Fork Support

olly edited this page Aug 7, 2010 · 26 revisions

We’re going with subdomains! Read more here, and hop in #gemcutter on Freenode or check out issues if you want to help with implementing it.

We’re in the process of trying to figure out how to deal with forked or ‘namespaced’ gems. Add your own ideas in, or hop in #gemcutter on Freenode if you’re feeling for some more instantaneous feedback.

Some more links/research on this:

Options

Gem Name: The current way with GitHub Gems. Basically, tack on the ‘namespace’ onto the gem name but leave everything else as is.
Namespace: Modify the gemspec to contain a ‘namespace’ field.
Source: Allow users to register a subdomain of gemcutter.org and push forked install gems to that. The root domain remains the trusted/real repository.
Version: Shove the ‘namespace’ into Gem::Version, so something like gem 'jekyll', 'qrush-1.0.0'

The Lineup

Evaluating some pros/cons of each solution.
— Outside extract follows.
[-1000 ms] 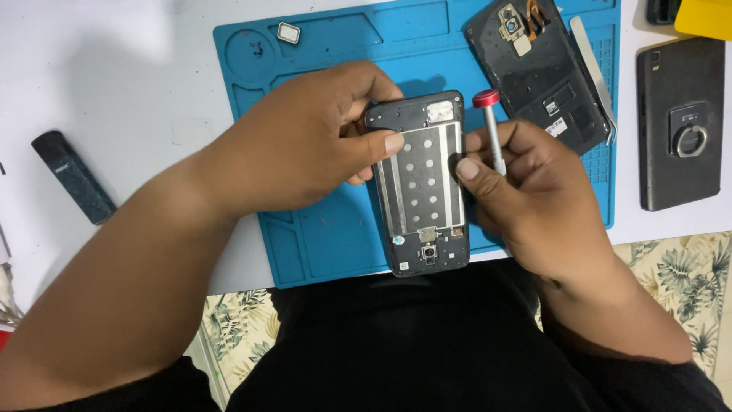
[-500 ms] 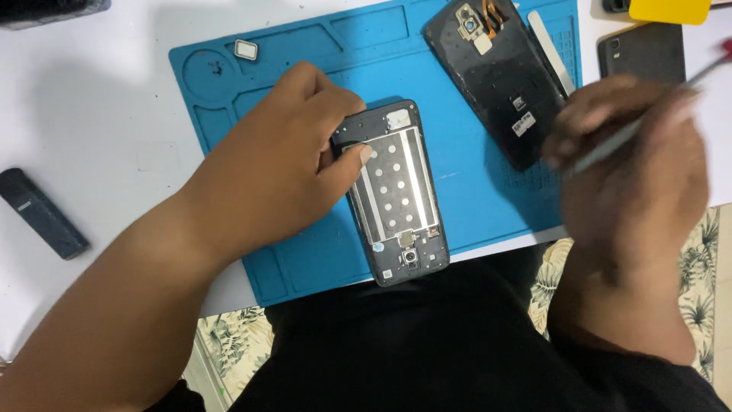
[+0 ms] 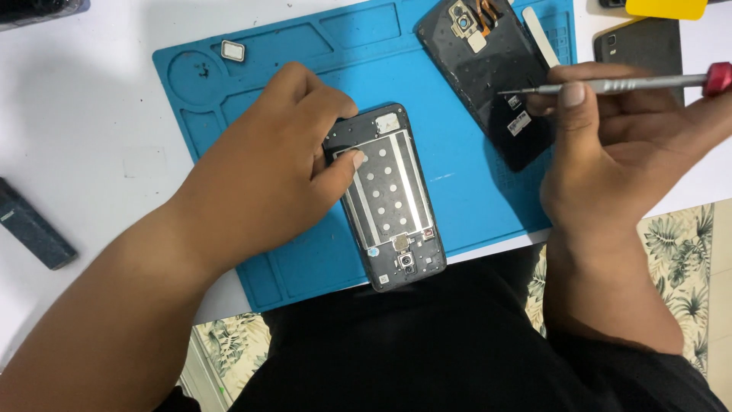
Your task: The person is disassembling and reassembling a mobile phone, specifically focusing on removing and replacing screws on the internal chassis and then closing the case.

Options Gem Name Namespace Source Version
Pros
Doesn’t change workflow for the primary use case X X X X
Ability for gems to specify forks as dependencies X X X X
Cons
Requires modifying Rubygems X X X
Cumbersome installation of forks X
No polymorphism of gems (i) X
Won’t be accepted into Rubygems (ii) X

(i) If another gem or a Rails app explicitly requires qrush-gemcutter, then only that gem satisfies the dependency rather than any ‘gemcutter’ fork that supports the same API.

Opinions

Feel free to add your thoughts below this. -@qrush


Another potential issue which is really worth consideration, is that of encouraging or discouraging gem forks in the first place. Ruby itself lacks name spacing support, as such using fork gems in these ways can lead to the inability to load other gems that subsequently depend on non-fork versions, or other fork versions. Another really much better option, is to release a new gem, with code in a new namespace, if the code is not going to get pulled back into the original code base. Opening up repositories to reputable contributors (following clear rules, like writing tests / keeping patches clean) should also be encouraged to aid in faster release cycles where appropriate. Faster release cycles also require a keener understanding of versioning semantics. -@raggi


raggi: I’m all for this, but I feel that GitHub has given the Ruby community a new model of development that can’t easily be backed out of. The ability to “fork” a gem and publish it seems like a feature that has worked well since gems.github.com started, and if they start preferring to point users towards gemcutter instead we’ll need to address this issue somehow. -@qrush


qrush: Alas, I’ve been against that for the start due to this issue, @tmm1 can attest to this, being that I went off on a massive rant about it at him a long time ago. Moving forward I think we need to make it easier for people to do the right thing, rather than maintain ease for the wrong thing – but of course, that’s what this discussion is about. My point is, I think there’s two aspects under discussion, first of all what is the right way? and second how do we help people do it the right way more easily? -@raggi


I’ve added “no polymorphism between forks with the same API” to the cons list. – @drnic


(ii) The above version proposal above won’t be accepted into RubyGems. However, alpha portions can be appended to versions and mark the gems as “prerelease” right now. (gem “rake”, “0.8.7.drbrain”) – @drbrain


My rubygems+github proposal can be considered similar to the namespace proposal in that the “namespace” is contained in the signing keys. – @drbrain


My thought is that a dependency can have a ‘host’ added to it, like s.dependency[‘gemname’, ‘version’, ‘host’]
Then the dependencies should at least resolve sanely :) @rogerdpack


I recently had a “huge” discussion about this kind of issue with @raggi. I raised an issue for gems to be able to specify their source for dependencies .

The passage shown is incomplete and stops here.